◆ **EXERCISE OBJECTIVE**:
Restate word for word the entries below, starting with the line with "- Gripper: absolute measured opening" and continuing through the line with "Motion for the". Include both of those lines and no others.

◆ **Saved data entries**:
____

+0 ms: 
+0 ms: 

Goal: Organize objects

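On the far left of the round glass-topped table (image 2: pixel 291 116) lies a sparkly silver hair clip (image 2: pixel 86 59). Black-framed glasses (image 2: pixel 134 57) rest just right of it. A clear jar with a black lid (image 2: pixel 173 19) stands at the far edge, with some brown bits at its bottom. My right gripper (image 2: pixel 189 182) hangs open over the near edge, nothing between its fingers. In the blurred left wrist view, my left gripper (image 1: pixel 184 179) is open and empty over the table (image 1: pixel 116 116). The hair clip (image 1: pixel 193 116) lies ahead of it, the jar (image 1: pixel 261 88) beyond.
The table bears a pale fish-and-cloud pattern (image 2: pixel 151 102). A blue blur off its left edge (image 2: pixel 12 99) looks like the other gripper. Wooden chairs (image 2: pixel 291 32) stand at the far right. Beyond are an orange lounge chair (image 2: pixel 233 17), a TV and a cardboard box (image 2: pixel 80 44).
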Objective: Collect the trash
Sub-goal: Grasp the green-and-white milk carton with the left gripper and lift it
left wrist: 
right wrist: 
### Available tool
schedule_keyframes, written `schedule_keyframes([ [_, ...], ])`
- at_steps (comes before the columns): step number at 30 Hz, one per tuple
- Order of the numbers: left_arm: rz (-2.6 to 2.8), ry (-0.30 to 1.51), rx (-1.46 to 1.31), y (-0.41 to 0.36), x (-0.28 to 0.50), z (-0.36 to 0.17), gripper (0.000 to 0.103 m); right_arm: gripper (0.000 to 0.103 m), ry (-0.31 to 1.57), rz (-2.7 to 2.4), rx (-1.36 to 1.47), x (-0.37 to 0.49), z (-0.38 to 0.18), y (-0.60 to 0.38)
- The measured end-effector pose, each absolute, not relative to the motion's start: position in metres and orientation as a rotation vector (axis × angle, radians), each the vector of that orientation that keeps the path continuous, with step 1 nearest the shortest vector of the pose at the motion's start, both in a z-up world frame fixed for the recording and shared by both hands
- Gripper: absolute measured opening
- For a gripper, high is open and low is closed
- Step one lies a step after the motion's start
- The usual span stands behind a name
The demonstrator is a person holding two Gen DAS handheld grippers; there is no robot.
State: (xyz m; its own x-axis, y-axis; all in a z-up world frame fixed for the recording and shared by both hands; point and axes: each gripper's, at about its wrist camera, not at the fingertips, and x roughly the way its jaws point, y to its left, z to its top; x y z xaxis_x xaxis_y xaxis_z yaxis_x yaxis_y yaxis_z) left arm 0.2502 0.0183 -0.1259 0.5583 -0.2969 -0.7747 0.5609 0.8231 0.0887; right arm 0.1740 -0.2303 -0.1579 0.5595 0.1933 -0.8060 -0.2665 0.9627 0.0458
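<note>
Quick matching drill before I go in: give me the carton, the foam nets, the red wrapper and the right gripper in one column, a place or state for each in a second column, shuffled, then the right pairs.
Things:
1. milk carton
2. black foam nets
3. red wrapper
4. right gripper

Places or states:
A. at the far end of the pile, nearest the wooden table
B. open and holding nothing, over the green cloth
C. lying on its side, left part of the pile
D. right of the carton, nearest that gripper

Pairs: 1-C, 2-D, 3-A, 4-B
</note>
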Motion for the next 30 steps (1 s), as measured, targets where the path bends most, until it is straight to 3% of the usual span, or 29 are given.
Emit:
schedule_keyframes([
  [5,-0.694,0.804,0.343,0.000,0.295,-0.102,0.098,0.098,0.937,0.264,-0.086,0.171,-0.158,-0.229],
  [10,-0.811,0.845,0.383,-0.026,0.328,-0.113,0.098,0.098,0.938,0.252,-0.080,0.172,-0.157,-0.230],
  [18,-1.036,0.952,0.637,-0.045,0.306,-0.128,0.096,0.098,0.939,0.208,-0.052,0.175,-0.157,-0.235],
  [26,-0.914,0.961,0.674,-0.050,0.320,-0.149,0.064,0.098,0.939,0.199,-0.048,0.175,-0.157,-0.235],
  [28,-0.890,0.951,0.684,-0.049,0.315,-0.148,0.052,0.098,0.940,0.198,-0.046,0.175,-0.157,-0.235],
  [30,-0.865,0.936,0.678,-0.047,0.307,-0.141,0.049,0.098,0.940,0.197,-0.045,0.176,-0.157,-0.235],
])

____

◆ **SOLUTION BELOW**:
- Gripper: absolute measured opening
- For a gripper, high is open and low is closed
- Step one lies a step after the motion's start
- The usual span stands behind a name
The demonstrator is a person holding two Gen DAS handheld grippers; there is no robot.
State: (xyz m; its own x-axis, y-axis; all in a z-up world frame fixed for the recording and shared by both hands; point and axes: each gripper's, at about its wrist camera, not at the fingertips, and x roughly the way its jaws point, y to its left, z to its top; x y z xaxis_x xaxis_y xaxis_z yaxis_x yaxis_y yaxis_z) left arm 0.2502 0.0183 -0.1259 0.5583 -0.2969 -0.7747 0.5609 0.8231 0.0887; right arm 0.1740 -0.2303 -0.1579 0.5595 0.1933 -0.8060 -0.2665 0.9627 0.0458
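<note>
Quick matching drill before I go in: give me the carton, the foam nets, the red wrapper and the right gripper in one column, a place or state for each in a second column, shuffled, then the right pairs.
Things:
1. milk carton
2. black foam nets
3. red wrapper
4. right gripper

Places or states:
A. at the far end of the pile, nearest the wooden table
B. open and holding nothing, over the green cloth
C. lying on its side, left part of the pile
D. right of the carton, nearest that gripper

Pairs: 1-C, 2-D, 3-A, 4-B
</note>
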Motion for the next 30 steps (1 s), as measured, targets where the path bends most, until it is straight to 3% of the usual span, or 29 are given.

That finishes the exercise, with nothing more to add.